● Assigned task
The answer must be every line of the records below that contains the word "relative".
Dataset entries Start Marker
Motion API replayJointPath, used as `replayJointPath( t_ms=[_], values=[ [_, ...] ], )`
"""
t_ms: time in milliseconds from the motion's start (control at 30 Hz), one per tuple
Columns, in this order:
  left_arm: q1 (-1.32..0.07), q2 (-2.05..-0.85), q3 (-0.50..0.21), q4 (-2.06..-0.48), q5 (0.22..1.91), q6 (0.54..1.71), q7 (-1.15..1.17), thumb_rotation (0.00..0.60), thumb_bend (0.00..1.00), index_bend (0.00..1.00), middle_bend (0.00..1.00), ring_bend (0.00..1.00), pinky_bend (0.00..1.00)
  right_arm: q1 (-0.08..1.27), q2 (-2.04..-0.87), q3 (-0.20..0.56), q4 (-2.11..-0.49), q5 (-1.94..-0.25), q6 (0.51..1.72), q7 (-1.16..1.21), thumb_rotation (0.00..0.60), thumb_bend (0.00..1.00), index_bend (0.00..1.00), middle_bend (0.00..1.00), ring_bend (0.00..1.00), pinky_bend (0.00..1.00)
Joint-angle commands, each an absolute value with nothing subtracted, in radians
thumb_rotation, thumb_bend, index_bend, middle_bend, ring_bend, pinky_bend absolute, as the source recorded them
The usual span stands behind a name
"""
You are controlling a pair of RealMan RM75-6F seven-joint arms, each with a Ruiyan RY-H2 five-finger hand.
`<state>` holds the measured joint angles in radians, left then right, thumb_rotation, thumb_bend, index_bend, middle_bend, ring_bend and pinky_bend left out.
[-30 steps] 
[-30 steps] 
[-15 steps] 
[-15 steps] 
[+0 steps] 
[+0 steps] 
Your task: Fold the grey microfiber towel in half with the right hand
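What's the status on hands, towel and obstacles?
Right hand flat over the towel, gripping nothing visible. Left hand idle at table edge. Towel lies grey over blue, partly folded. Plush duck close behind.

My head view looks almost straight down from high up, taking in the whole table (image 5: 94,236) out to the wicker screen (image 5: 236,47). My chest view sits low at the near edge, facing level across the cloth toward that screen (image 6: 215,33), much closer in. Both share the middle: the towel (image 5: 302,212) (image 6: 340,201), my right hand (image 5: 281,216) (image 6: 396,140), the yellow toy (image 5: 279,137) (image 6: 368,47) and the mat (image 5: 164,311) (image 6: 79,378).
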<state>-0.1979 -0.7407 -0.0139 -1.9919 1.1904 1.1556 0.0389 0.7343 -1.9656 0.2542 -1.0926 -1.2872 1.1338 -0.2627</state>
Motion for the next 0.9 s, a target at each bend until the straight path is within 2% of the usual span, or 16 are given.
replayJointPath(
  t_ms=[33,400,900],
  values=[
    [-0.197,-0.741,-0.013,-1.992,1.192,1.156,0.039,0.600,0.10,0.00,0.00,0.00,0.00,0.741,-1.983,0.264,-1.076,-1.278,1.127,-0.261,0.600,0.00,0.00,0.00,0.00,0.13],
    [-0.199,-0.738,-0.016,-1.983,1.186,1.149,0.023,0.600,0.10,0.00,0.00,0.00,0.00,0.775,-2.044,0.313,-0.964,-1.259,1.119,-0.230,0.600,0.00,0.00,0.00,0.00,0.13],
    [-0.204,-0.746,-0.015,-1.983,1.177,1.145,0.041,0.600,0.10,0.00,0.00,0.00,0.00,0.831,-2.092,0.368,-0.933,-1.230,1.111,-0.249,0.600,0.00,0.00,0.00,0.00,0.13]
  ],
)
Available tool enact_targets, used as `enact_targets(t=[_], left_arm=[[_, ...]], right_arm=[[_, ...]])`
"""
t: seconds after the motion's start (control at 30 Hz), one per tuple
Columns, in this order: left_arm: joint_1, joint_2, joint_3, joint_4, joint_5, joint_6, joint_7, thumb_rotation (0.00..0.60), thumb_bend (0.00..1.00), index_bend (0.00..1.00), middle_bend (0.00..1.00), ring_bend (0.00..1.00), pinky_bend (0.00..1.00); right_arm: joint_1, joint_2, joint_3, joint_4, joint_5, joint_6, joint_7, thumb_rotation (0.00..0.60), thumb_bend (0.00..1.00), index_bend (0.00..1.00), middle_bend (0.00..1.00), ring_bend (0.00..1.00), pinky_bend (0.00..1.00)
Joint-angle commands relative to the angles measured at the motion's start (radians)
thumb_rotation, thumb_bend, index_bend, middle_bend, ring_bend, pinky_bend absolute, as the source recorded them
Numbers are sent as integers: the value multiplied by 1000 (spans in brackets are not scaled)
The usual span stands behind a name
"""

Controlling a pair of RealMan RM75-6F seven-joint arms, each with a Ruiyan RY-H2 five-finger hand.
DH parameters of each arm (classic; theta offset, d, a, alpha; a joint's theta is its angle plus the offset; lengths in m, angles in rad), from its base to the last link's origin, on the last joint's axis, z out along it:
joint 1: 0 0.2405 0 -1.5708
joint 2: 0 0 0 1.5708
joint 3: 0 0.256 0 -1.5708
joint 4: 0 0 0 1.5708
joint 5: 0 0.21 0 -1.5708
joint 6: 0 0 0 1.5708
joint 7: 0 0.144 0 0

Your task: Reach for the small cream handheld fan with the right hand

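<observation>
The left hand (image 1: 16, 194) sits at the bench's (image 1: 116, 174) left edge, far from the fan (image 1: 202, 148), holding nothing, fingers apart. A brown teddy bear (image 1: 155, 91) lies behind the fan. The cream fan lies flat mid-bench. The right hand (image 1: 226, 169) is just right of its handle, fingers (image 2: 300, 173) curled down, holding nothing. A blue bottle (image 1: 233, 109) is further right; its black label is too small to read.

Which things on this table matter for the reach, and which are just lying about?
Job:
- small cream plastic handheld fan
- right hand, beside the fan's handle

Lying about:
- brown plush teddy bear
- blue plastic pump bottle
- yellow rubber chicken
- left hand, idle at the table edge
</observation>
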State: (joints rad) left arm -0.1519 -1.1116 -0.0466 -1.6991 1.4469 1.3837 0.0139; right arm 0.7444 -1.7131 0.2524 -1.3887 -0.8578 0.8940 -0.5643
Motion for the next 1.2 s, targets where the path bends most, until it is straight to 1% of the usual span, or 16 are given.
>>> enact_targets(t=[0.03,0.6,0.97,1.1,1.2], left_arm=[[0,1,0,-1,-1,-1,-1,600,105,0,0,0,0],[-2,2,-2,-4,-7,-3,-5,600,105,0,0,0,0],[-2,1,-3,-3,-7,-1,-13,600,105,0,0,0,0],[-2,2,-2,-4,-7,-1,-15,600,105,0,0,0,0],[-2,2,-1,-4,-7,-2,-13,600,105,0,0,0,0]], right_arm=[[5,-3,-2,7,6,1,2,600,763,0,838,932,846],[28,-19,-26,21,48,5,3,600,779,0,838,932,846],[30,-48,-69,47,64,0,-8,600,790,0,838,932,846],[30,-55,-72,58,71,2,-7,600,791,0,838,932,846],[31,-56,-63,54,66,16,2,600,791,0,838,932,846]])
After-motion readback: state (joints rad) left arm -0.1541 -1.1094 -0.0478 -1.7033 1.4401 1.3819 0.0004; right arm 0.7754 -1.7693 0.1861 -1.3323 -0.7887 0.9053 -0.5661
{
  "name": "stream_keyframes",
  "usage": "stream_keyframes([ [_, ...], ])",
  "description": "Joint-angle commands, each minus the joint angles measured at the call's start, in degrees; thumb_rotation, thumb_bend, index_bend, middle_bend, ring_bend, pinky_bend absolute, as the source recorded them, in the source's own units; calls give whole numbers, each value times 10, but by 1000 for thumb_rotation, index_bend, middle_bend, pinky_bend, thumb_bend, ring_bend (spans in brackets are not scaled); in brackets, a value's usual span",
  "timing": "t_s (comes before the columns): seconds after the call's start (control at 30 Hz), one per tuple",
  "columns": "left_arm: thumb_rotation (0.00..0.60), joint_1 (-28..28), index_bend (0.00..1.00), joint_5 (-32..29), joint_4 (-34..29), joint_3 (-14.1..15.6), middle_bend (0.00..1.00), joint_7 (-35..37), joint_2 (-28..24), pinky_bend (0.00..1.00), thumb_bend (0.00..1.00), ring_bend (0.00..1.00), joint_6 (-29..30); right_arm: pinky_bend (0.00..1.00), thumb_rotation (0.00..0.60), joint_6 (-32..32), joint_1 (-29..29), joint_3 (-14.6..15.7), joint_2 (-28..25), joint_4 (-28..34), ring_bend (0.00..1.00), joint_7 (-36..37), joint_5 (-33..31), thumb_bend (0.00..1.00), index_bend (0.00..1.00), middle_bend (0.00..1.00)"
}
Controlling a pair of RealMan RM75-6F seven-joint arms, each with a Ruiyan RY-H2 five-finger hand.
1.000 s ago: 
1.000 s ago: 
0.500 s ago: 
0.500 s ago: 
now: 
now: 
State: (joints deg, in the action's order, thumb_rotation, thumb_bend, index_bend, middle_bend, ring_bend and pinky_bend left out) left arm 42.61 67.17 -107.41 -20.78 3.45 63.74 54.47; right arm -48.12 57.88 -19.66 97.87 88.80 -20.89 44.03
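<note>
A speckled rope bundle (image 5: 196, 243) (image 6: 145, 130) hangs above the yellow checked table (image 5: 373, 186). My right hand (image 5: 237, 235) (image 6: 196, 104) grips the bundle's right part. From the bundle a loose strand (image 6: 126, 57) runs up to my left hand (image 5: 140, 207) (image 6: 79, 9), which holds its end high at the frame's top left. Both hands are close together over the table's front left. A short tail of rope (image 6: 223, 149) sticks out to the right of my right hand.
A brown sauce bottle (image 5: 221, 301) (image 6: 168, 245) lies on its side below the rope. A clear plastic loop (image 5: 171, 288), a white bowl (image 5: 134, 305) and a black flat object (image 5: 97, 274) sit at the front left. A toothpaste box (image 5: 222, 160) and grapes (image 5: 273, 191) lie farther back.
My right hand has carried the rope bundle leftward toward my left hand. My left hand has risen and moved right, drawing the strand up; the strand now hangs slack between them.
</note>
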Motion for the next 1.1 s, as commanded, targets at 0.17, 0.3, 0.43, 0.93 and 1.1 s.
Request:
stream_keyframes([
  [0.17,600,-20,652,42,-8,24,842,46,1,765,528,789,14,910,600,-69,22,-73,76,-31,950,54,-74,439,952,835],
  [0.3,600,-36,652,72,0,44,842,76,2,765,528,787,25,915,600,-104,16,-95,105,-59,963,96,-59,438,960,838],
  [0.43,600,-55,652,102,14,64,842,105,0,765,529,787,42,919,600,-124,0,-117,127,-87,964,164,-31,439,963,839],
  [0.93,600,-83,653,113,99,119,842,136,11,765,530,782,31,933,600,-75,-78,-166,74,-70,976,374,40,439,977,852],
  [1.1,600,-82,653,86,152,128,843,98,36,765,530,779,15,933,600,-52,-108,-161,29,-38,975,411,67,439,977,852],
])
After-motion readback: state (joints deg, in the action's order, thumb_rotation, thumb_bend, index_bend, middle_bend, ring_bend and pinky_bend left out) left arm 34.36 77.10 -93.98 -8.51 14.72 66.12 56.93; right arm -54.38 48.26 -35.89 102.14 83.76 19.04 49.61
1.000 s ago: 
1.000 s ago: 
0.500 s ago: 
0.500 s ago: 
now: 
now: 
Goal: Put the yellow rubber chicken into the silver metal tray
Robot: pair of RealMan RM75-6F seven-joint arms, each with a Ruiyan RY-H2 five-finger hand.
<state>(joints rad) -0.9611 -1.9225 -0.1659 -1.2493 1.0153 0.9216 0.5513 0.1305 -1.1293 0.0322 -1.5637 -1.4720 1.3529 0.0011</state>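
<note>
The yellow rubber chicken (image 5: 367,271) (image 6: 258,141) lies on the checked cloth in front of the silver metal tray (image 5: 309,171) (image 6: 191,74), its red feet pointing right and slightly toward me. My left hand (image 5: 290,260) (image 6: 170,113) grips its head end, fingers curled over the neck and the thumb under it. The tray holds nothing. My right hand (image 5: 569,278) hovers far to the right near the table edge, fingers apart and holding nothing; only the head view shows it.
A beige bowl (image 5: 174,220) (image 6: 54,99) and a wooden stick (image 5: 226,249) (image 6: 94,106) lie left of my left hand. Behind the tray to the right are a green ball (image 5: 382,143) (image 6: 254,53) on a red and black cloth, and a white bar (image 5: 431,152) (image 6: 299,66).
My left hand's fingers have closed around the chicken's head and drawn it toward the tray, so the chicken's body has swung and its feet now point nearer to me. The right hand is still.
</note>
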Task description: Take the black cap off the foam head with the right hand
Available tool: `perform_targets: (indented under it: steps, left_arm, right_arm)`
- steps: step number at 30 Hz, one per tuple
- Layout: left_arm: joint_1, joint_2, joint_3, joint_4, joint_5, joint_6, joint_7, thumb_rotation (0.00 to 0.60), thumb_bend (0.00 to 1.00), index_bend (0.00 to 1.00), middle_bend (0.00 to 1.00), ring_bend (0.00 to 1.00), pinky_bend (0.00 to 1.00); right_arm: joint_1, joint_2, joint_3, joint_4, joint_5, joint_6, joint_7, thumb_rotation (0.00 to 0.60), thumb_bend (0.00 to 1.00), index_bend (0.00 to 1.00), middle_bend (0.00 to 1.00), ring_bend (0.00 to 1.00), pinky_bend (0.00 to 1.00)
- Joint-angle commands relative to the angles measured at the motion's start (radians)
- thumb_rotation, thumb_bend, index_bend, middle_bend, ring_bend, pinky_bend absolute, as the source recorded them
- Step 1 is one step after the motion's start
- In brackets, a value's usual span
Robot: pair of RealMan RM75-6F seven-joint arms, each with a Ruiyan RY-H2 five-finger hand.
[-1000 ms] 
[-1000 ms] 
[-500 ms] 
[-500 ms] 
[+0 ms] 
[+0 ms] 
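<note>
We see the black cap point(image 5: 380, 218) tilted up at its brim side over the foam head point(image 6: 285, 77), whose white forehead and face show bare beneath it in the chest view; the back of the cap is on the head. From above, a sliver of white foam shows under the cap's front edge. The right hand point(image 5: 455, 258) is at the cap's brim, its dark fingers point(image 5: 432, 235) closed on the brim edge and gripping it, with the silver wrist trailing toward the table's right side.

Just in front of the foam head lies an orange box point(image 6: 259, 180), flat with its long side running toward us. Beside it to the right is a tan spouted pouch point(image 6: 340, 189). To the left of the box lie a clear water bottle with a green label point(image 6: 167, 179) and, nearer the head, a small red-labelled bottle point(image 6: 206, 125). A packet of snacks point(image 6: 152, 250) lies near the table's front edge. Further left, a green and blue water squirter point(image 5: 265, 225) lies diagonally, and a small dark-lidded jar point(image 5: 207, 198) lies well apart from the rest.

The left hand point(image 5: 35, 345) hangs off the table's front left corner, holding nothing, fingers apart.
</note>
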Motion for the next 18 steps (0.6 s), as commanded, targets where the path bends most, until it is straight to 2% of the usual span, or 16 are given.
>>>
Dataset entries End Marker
● Solution below
Joint-angle commands relative to the angles measured at the motion's start (radians)
- Joint-angle commands relative to the angles measured at the motion's start (radians)

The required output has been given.